Instead he felt like a child. A child of war, when that first bomb goes off in what once was a peaceful neighbourhood. It rains down and kills everyone he knows, it levels buildings and sends blood spilling into the dust at his feet. But he stays upright and breathing and somehow is alive after it is done, though leaving him in the kind of shock that hollows out the soul.

Scorpius and the Qootwaq had scooped everything out of him, mashed it down, then slopped it back in. He was alive but functionless, breathing but made of sand. Whatever dignity he had managed to hold onto since arriving from the orbit of his beautiful blue Earth had been stripped from him. He felt comprehensively shrunk and spiritless. Demoralized. He was nothing more than boiled down bones, not a lick of life-sustaining marrow left in him.

The bandage on the back of his head covered up a stinging pain. His wounds, small as they were, were in too many places for his mind to pin down any specific one. He did not venture to look below his navel in case there was something missing, because it felt like something was missing.

John began to cry like a small boy. He did not care. There was no one in the room but him. Amazed that he had any tears left, they at least told him he was still alive. Some things still worked.

“John. You must listen.”

Pretty voice. He missed her. Funny that he suddenly could not remember who it was he missed.

“John!”

Zhaan! Zhaan’s voice there in the room with him, calming him, gently stroking his hair, her warm breath on his cheek.

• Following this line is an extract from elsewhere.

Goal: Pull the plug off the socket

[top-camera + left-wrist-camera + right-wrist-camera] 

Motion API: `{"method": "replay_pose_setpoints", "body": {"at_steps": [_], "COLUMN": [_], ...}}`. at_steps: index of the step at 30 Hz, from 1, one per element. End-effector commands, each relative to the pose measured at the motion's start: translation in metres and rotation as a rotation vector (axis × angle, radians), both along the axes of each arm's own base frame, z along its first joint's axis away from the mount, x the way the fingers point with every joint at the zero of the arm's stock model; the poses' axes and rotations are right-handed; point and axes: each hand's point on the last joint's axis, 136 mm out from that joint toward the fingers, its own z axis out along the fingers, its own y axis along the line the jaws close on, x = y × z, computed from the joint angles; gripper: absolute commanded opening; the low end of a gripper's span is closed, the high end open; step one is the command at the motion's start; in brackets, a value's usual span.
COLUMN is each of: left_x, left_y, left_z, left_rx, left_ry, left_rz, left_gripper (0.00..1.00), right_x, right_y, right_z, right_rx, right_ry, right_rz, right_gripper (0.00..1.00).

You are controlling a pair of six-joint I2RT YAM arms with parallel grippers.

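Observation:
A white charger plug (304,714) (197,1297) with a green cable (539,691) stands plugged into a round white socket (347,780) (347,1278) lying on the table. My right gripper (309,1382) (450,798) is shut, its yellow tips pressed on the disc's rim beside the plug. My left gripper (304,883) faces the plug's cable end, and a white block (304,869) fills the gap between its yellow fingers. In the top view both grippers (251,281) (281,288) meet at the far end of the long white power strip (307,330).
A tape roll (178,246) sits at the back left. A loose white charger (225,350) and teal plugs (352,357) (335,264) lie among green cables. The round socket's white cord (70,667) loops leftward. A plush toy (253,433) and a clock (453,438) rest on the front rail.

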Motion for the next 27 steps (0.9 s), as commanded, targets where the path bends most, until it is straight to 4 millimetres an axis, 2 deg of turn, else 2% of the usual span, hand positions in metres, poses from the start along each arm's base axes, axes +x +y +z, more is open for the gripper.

Zhaan. Beautiful blue like his Earth.

“John. You must find a place to hide. Stay where you are if it is a good hiding place, but if it is not you must go and find a secret place, and then tell me where you are on Scorpius’ ship. They are coming for you. I will tell them. Are you hearing me, John?”

“Yes.” Had he spoken that or thought it? He didn’t know.

“Go John! Hide.”

“Can’t!” He felt angry, but his mouth moved and stuff came out. Good if they were words. He hoped they were. Hide? He was too tired. “I have to stay here. Too sick, an’don’t wanna’ make him mad again.”

“Are you alone?”

“Always.” He felt sorry for himself. He was six again and lost at the fairground, and no one was looking for him. He would be alone forever. “I hate this whole place.”

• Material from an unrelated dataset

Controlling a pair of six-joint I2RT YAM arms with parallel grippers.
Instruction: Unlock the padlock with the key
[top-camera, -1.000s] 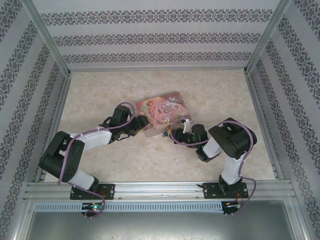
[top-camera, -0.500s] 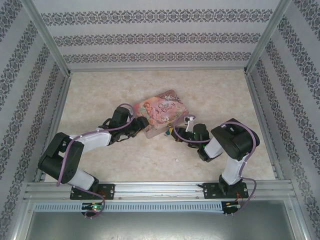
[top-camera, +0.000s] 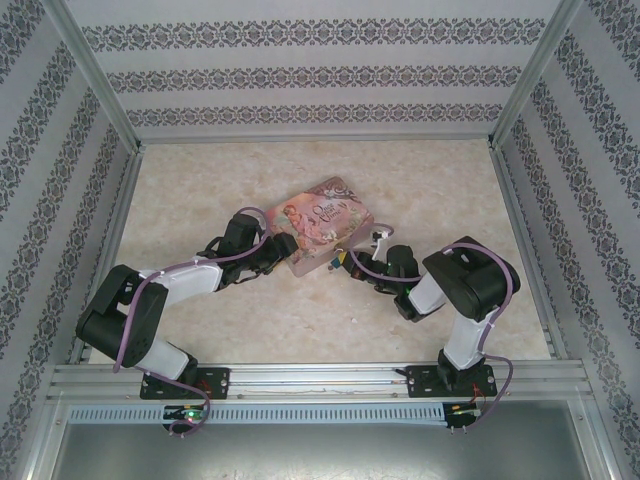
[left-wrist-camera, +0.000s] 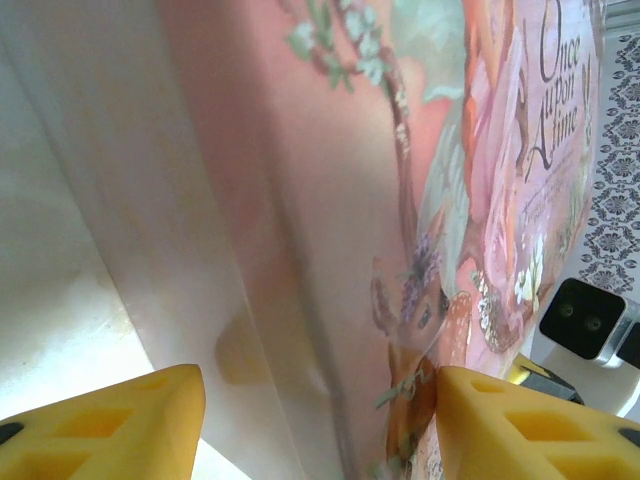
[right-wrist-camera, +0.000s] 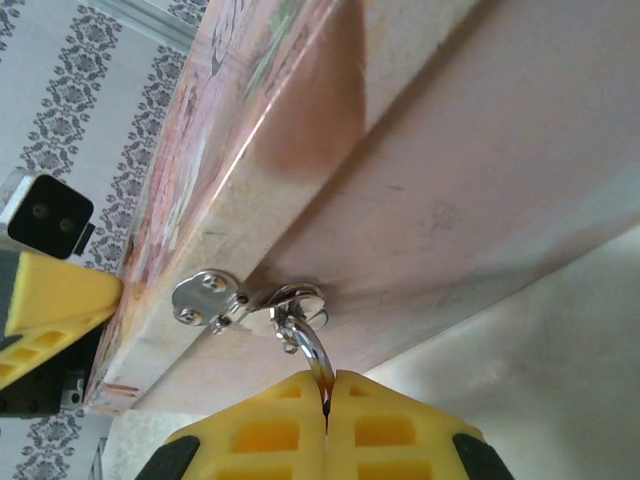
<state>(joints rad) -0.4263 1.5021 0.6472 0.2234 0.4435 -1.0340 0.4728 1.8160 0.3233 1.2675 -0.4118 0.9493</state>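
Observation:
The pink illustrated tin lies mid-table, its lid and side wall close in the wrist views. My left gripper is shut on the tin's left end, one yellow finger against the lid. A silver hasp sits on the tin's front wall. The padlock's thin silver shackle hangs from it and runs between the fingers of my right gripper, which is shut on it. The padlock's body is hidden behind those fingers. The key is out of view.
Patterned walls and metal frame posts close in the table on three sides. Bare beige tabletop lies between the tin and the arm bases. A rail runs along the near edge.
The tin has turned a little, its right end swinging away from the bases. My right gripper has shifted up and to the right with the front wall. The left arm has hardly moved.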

“Then stay there. They are coming for you. Please don’t give up.”

The beautiful voice that came from lovely gentleness and the one good selection of memories he managed to summon in a mind fed to death with horrible things, made him feel slightly better. Good enough that instead of falling into another powerless faint, John yawned and fell asleep.

 

FS

Pilot, his crab-shell-like body shining in the dimly lit chamber, greeted Aeryn with his habitual manners. Round, soft eyes looked at her and then back to Moya’s instruments. “Hello, Aeryn. Moya is pleased you are here.”

“Why? What’s going on?” She had come to discuss Talyn and the worry of the protocols.

“Moya is worried. This is a dangerous mission.”

“Talyn can easily out-gun that cruiser.”

“But not without risk.”

Of course, Moya will have to give up her hiding spot if they are to rescue Crichton. Her Prowler did not the capability to dock one ship to another, especially not in space. “You’re worried Moya’s conduit might be damaged in the fight?”

“Its structure carries a major artery for her life-systems. She would not be able to starburst if it is damaged. It would also take weekens to fully heal. Moya wishes to help of course, but she is frightened.”

“Is it repairable?”

“Y-es, but only with Leviathan bio-engineered parts, which I am afraid we do not have on board.”

Nothing is ever simple. “Can Moya starburst short-range, say, within a star system?”

“It’s possible, but dangerous.”

“It always is. Then we’ll keep Moya hidden until the last possible moment. Have her starburst to Scorpius’ ship and the hole we’ll be blasting in it. With a little luck, we’ll get John back without killing Moya or ourselves.”

“I will speak to Moya. Does Crais have full control of Talyn now? Were the protocols removed?”

“We had no choice if we want his help this one last time.”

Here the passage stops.